The Central African Republic belongs to the list of 12 countries which are designated as targets in a video, broadcast in April 2019, of a conversation between Al Baghdadi and one of his deputies. It is only 800 km away from Boko Haram’s sanctuary in North-Eastern Nigeria and the authorities in Bangui fear that the Jihadist group may strike alliances with several rebel groups led by Muslims in the Northern part of the country such as Nouredine Adam’s Popular Front for the Central African Revival (FPRC), Ali Darass’s Union for Peace in the Central African Republic ( UPC) or al-Khatim’s Patriotic Movement. The constant incursions into the Central African Republic of Bororo Fulani nomadic shepherds, heavily armed and increasingly indoctrinated by Jihadist propaganda, also poses a potential threat.
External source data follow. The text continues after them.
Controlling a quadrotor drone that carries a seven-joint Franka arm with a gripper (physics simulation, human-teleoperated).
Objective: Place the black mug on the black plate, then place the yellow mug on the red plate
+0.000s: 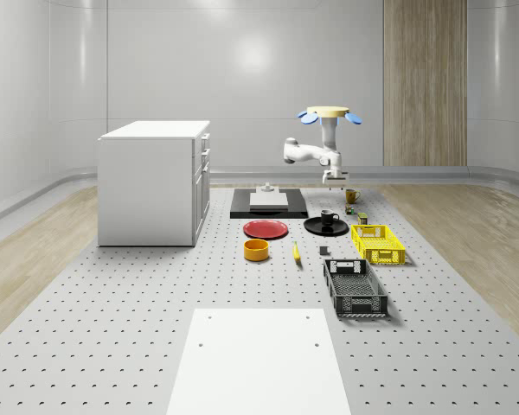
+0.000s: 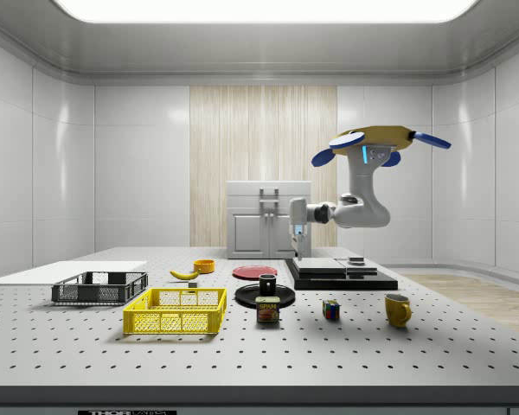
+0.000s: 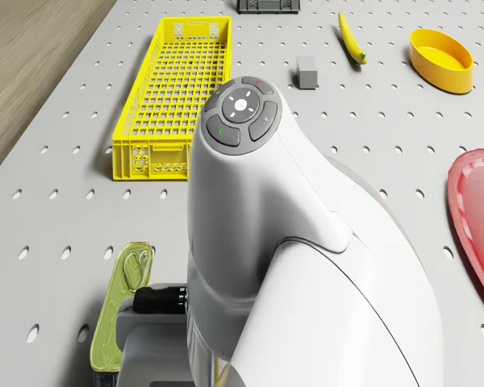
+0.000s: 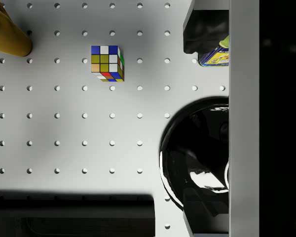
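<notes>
The black mug (image 1: 328,218) stands upright on the black plate (image 1: 314,228); the side view shows the same mug (image 2: 267,284) and plate (image 2: 245,296). The yellow mug (image 1: 352,196) sits on the table behind them, far from the red plate (image 1: 265,229). The drone (image 1: 330,114) hovers over the table's far end. My gripper (image 1: 330,180) hangs a little above the table between the black plate and the yellow mug. In the wrist view its fingers (image 4: 207,27) stand wide apart with nothing between them, over the black plate's rim (image 4: 187,148).
A Rubik's cube (image 4: 107,63) and a can (image 4: 214,55) lie near the yellow mug (image 4: 7,34). A black platform (image 1: 268,207), white cabinet (image 1: 156,181), yellow bowl (image 1: 256,250), banana (image 1: 296,252), yellow crate (image 1: 377,243) and black crate (image 1: 354,287) stand around.
</notes>
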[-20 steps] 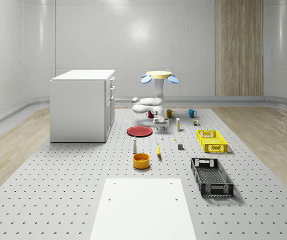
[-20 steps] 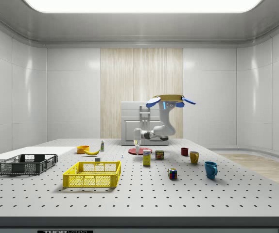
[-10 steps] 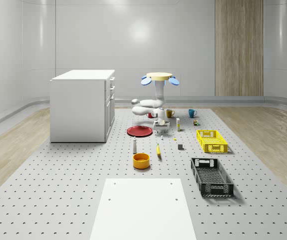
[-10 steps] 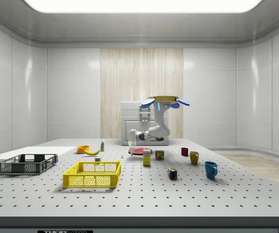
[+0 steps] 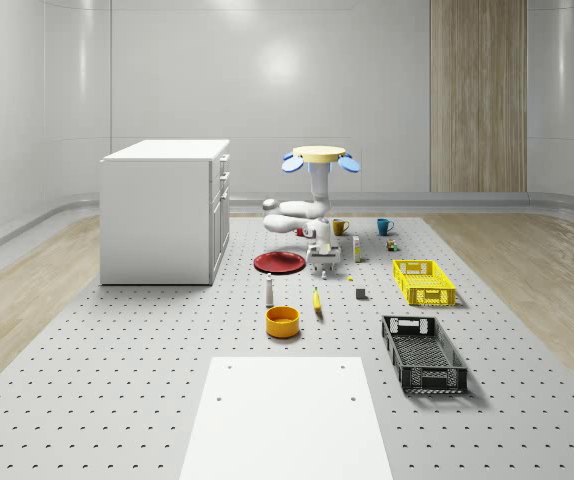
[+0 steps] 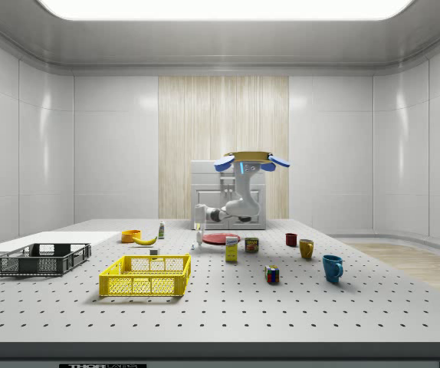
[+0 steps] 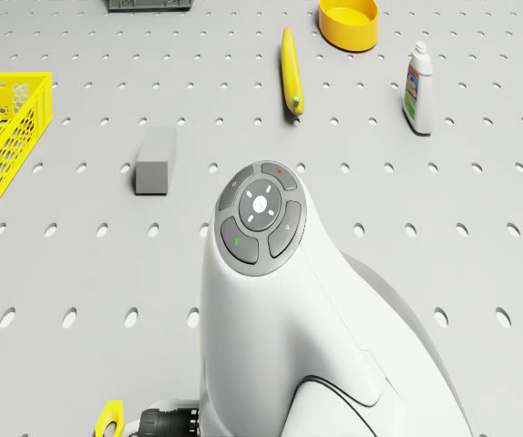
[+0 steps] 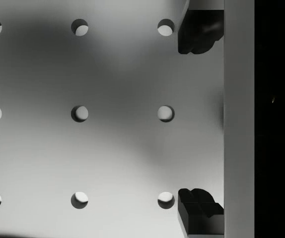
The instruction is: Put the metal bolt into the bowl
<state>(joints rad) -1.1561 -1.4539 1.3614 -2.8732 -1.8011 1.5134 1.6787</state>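
The drone (image 5: 319, 156) is seen hovering beside the red plate (image 5: 279, 262), its gripper (image 8: 198, 119) spread wide, empty, over the perforated table (image 5: 117, 380).

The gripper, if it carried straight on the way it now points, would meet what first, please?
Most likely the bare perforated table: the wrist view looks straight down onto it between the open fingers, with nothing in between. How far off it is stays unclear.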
Some of them are directly connected with the UPC, say Western intelligence sources.
But since 2017, the other main jihadist focus is on Mozambique.
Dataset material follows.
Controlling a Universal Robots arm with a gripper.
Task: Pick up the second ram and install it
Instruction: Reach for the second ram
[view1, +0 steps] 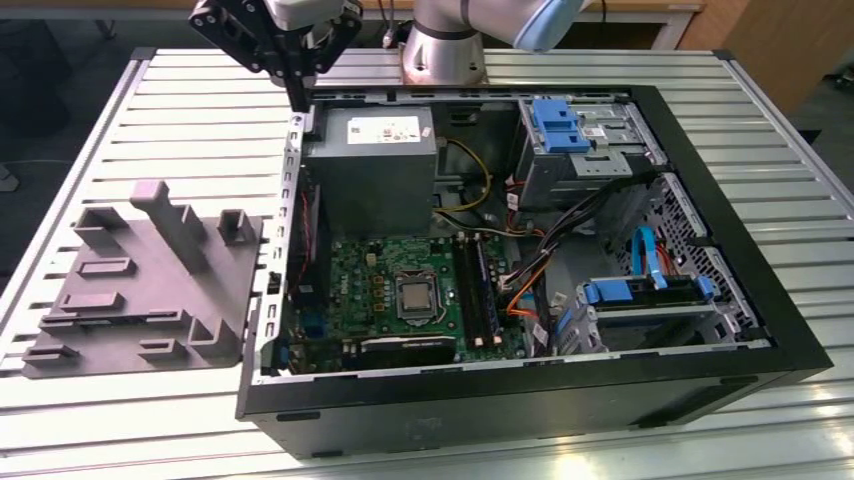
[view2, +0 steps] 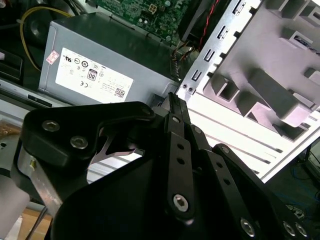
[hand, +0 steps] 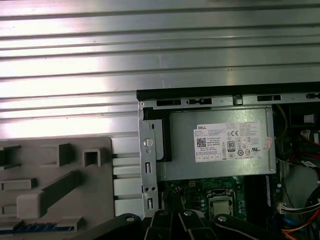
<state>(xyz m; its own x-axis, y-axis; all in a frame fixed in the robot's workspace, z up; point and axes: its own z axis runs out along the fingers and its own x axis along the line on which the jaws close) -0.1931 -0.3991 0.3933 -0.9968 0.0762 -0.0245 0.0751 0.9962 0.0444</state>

And there is evidence of connections between the group which is operating in the Northern mainly Muslim Cabo Delgado province and the ADF group in the DRC.
In January 2019, the police did indeed arrest three Ugandans suspected to be connected to the attacks which have killed more than 250 people and are threatening government plans to exploit the huge oil and gas reserves of the area. One of the suspects told reporters that he was involved with Al-Shabaab in Uganda. In December 2018, local prosecutors in Maputo also unveiled charges against five foreign people whom they accused of leading jihadist attacks in the Cabo Delgado area: (two Ugandans, two Tanzanians and a South African)
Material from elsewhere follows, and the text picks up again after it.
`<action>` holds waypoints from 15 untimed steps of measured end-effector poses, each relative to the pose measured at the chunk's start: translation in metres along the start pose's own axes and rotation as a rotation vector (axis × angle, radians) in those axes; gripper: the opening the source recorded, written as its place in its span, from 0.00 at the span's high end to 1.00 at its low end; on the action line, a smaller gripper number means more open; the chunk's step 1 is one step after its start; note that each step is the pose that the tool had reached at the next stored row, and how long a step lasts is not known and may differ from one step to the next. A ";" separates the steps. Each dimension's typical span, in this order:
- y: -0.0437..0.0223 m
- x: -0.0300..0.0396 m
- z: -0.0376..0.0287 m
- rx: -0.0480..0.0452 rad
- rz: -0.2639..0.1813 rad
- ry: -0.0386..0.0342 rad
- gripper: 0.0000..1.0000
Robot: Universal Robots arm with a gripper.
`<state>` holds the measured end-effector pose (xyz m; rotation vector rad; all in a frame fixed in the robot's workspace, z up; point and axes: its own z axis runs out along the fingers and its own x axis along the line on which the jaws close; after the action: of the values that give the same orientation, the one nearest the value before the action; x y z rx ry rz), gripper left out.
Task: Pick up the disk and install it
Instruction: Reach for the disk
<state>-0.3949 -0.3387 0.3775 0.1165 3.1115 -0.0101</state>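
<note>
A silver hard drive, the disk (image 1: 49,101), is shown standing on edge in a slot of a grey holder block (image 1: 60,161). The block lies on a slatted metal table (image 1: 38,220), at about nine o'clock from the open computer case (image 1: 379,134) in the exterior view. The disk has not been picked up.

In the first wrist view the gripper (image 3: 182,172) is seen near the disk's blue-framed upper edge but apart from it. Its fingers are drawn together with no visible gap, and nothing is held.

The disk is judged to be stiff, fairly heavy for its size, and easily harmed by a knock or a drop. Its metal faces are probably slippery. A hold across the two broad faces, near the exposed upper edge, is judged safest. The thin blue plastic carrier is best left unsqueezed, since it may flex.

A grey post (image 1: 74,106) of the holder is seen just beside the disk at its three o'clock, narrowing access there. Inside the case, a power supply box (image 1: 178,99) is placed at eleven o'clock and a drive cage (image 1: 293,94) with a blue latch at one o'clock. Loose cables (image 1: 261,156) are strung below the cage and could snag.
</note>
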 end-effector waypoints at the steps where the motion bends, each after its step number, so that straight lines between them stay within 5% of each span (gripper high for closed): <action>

The violence in Cabo Delgado has been attributed to a group known in Arabic as Ahlu Sunnah Wa-Jama (ASWJ) which attacked a convoy bringing material to the American oil and gas company Anadarko, forcing it to suspend the construction of a liquefied natural gas plant, to tap resources estimated to be worth $150 billion, alongside other companies such as Italy’s ENI and the China National Petroleum Company. ASWJ’s penetration of Mozambique was facilitated by the historical ties with neighbouring communities in Tanzania where jihadist presence traces back to 1998 and where al-Qaeda perpetrated the bombing of the US embassy. Tanzanian authorities claim to have arrested hundreds of individuals accused of setting up training camps in Mozambique, while Mozambican security forces arrested Tanzanian, Ugandan and Congolese suspects as well.
The first attacks in Cabo Delgado occurred in October 2017. They targeted military barracks and police stations, killing five people. The situation became so serious that on the 2 May 2018, the parliament approved a special anti-terrorism law. Many of these attacks also targeted civilians including children who were decapitated or chopped up. The Maputo government has responded with the deployment of troops but failed so far to halt the violence. Moreover, security forces committed abuses against accused militants, including arbitrary detentions, poor treatment, and summary executions. Several mosques in the country have been closed as a reaction to the attacks, reports the NewYork based organization Human Rights Watch. However, such reaction might be counterproductive and backfire, like in Nigeria and Kenya where responses to similar threats with repressive tactics have only managed to fuel religious and ethnic tensions and provide pretexts for extremist recruiting.